If you guys noticed, in one of the the forums was a 25 lot of Metallyticus sp for sale.

I think it was on Petbugs.com

Well my question is How much would you guys think is a good price for an L1-L2 nymph???

How much are you guys willing to pay for something as rare as Metallyticus?

I am not trying to sell any, I don't own any, I wish.

regards

Ft

PS I will post the price that they sold for in a week,so you guys know how serious some Hobbiest are about rare species.


----------



## yen_saw

* Hint - More expensive than L1/L2 Idolomantis.


----------



## wuwu

yea, i saw that. who knows if it's a scam or not.


----------



## AFK

so who's gonna be the first brave one? :mrgreen:


----------



## Vlodek

Hi all,

I emailed the guy few days ago and till now I didn't get the replay. It is probably some kind of scam.


----------



## Ian

Is this species REALLY in culture?

You got a link FT? Would be interested to see


----------



## Vlodek

http://www.petbugs.com/classifieds/usa-classifieds.html

His email address is:

[email protected]


----------



## francisco

Hello all,

I can not say is a scam,since I did talk to the guy.
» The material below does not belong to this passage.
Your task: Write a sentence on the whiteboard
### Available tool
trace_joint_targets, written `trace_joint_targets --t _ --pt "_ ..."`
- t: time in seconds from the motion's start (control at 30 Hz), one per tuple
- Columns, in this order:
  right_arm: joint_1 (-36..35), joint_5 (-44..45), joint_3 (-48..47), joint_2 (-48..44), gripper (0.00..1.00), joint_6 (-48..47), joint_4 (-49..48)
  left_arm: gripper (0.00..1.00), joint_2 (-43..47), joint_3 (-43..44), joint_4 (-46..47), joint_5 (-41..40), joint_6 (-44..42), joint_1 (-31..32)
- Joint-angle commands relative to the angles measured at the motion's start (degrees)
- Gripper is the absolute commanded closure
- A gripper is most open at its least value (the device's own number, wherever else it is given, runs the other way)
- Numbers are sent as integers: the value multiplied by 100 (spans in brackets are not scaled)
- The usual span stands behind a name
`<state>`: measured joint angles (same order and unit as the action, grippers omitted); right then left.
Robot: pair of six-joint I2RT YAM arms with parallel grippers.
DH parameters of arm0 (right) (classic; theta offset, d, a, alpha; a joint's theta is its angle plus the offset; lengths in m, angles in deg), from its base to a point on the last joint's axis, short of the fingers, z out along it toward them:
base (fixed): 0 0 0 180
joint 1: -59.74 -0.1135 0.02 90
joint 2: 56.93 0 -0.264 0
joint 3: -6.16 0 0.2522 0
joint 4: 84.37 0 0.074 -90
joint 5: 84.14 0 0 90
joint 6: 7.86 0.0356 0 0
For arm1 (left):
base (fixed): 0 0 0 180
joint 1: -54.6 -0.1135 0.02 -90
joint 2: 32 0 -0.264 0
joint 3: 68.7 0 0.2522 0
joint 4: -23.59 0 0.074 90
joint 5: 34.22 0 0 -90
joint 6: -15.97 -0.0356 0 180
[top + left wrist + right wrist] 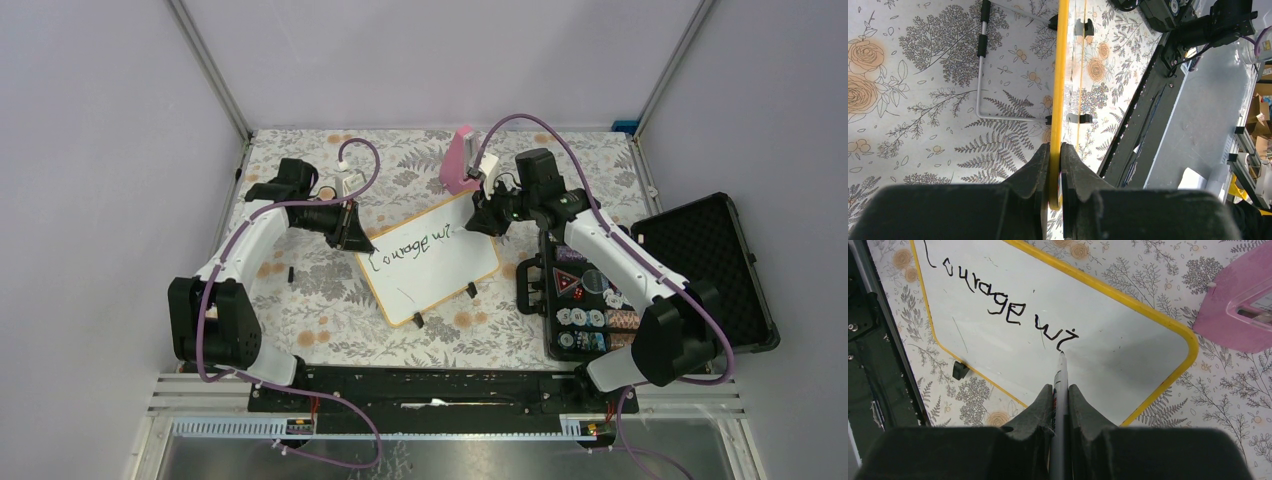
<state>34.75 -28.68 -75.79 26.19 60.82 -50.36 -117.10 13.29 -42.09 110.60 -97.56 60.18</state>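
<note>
The whiteboard (pixel 440 268) lies tilted on the floral table, with a yellow rim (pixel 1128 300) and small black feet. Black marker words on it read "Courage wi" (pixel 1013 315) in one line. My left gripper (pixel 352 226) is shut on the board's left rim; the left wrist view shows the yellow rim (pixel 1058 100) edge-on between the jaws. My right gripper (pixel 487 215) is shut on a grey marker (pixel 1060 390). The marker's tip touches the board just below the "i".
A pink box (pixel 461 160) stands behind the board, also in the right wrist view (pixel 1235 310). An open black case (pixel 690 270) with small items lies at the right. A bent wire stand (pixel 980 75) lies under the board. The black base rail (pixel 430 385) runs along the near edge.
</note>
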Motion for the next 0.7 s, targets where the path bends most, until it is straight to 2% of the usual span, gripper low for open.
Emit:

Wlodek, to talk to this guy you have to meet all the requirements.

He knows me so, I don't need to put all that information.

I have not seen the L1-L2 nymphs personally,but he did offer me one ootheca and one adult pair last year, offcourse I wanted them but I could not afford them then, and now.

I wonder, who in California purchased them???? How well is that person will do with them.

Well, If he was able to find someone supplying them, I think we eventually will have them in culture, or perhaps they are probably already being kept in captivity as a top secret.

Regards

to all.

PS Any Idea How much each nymph was sold? How about the group?


----------



## ABbuggin

What do they look like....I could not find pics on google. :x

Does anybody have a link?

Thanks,

AB


----------



## ABbuggin

What do they look like....I could not find pics on google. :x

Does anybody have a link?

Thanks,

AB


----------



## francisco

HEllo All,

ABBuggin, I asume that they are just like the adults, and exact copy of them, just like Gonatista grisea.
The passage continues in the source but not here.